Publicado en el ABC Cultural el 9/1/1998
El año nuevo es época de proyectos e ideales. Un argumento ético cada vez más frecuentemente utilizado pretende que cada individuo es libre de hacer lo que quiera mientras no afecte o dañe a otros. Con independencia de que las fronteras entre lo que afecta o no a los demás puedan ser trazadas nítidamente, el argumento es falso si pretende ir más allá del ámbito jurídico y político para invadir la moral. Hemos vivido las últimas décadas bajo la apoteosis de la inclinación. Uno debe seguir sus inclinaciones, la pulsión más fuerte, su arbitrio, su deseo, sin más limitación que la prohibición de dañar a otros. Sólo el temor al dolor es más fuerte para nosotros que el amor al placer. El deber parece ser la quinta rueda del carro de la moralidad, un adorno inútil e inservible. Y, sin embargo, el olvido de los deberes y de los ideales sólo puede producir el envilecimiento del hombre y la degradación de la moral.
El ámbito de la moral no se reduce a la esfera de la conducta que afecta a los derechos o intereses de los demás. La moralidad clásica hablaba, con razón, de la existencia de deberes del hombre para consigo mismo. Es preciso distinguir entre el derecho y la moral. No todo lo jurídicamente permitido es moralmente lícito. La moral impone deberes allí donde el derecho se detiene y permite. El principio que obliga a no dañar a otros no puede aspirar a agotar todo el terreno de la moralidad ni a empujar a los hombres a perseguir los ideales. El esfuerzo callado del ciéntífico o del creador, la lucha contra la miseria y el sufrimiento humanos, el desarrollo de las propias capacidades, entre otras conductas, no pueden ser exigidas ni impuestas por los demás, pero no por ello dejan de ser elevadas tareas morales.
La moral no consiste sólo en un conjunto de estrictas prohibiciones, sino en una invitación a transformar nuestra vida, incluso su régimen cotidiano. Por eso decía Wittgenstein que si realmente fuera posible escribir un libro sobre ética, ese libro transformaría nuestra vida como un todo. Cabría decir que apenas hay acto humano irrelevante moralmente. La moral es entrenamiento, ascesis, camino de perfección, y no mera abstención de causar mal a otros.

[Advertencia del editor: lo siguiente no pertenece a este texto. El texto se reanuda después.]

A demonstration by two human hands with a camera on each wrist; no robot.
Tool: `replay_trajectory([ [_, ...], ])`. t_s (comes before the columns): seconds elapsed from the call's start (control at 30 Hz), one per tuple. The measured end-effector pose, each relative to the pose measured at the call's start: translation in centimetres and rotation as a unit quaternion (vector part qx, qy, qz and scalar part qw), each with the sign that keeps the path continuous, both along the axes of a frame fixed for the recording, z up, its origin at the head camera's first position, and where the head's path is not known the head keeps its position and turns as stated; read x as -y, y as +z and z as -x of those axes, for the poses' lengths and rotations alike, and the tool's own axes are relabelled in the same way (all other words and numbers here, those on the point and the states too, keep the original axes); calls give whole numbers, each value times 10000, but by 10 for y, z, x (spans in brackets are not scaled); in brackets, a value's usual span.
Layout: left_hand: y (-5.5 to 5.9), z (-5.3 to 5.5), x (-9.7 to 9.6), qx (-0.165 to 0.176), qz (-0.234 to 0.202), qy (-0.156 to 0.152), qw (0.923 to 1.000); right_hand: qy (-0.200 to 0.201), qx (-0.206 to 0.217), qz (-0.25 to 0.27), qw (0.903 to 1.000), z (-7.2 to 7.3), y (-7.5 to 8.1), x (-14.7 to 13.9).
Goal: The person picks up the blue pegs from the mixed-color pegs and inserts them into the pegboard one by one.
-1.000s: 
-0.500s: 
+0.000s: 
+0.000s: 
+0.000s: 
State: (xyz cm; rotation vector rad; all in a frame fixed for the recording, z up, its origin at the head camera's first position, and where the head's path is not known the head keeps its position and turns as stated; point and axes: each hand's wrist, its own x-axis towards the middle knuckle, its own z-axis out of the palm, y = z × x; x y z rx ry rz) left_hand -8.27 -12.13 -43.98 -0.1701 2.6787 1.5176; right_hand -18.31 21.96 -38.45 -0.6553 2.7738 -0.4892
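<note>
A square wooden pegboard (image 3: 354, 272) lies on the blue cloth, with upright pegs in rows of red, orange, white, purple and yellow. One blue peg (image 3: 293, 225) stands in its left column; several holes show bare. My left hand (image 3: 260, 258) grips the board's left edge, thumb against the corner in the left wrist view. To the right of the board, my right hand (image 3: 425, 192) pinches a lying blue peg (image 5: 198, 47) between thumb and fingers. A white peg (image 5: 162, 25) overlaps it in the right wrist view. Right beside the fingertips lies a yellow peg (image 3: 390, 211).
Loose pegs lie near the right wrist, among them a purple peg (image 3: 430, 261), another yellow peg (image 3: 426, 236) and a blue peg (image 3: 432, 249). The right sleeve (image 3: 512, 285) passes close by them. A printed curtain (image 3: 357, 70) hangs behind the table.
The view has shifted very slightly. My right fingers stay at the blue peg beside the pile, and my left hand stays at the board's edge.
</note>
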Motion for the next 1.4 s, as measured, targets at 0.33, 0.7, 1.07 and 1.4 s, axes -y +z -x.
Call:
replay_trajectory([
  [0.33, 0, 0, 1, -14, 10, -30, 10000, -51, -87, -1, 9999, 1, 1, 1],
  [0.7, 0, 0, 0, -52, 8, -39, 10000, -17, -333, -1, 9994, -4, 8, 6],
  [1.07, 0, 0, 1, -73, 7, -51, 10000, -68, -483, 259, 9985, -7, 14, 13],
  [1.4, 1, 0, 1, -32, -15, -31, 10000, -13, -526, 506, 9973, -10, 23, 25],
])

Quizá pronto asistamos a un renacimiento de los deberes y los ideales, después de la apoteosis de la inclinación y de la búsqueda de la felicidad en la satisfacción de las pulsiones. De él depende la superación de la crisis moral, de la que padecemos sus consecuencias mientras no se nos ocultan sus causas. El renacimiento del deber entraña el final mismo del minimalismo moral. Y a los mejor nos acercamos de paso a la felicidad ausente y anhelada.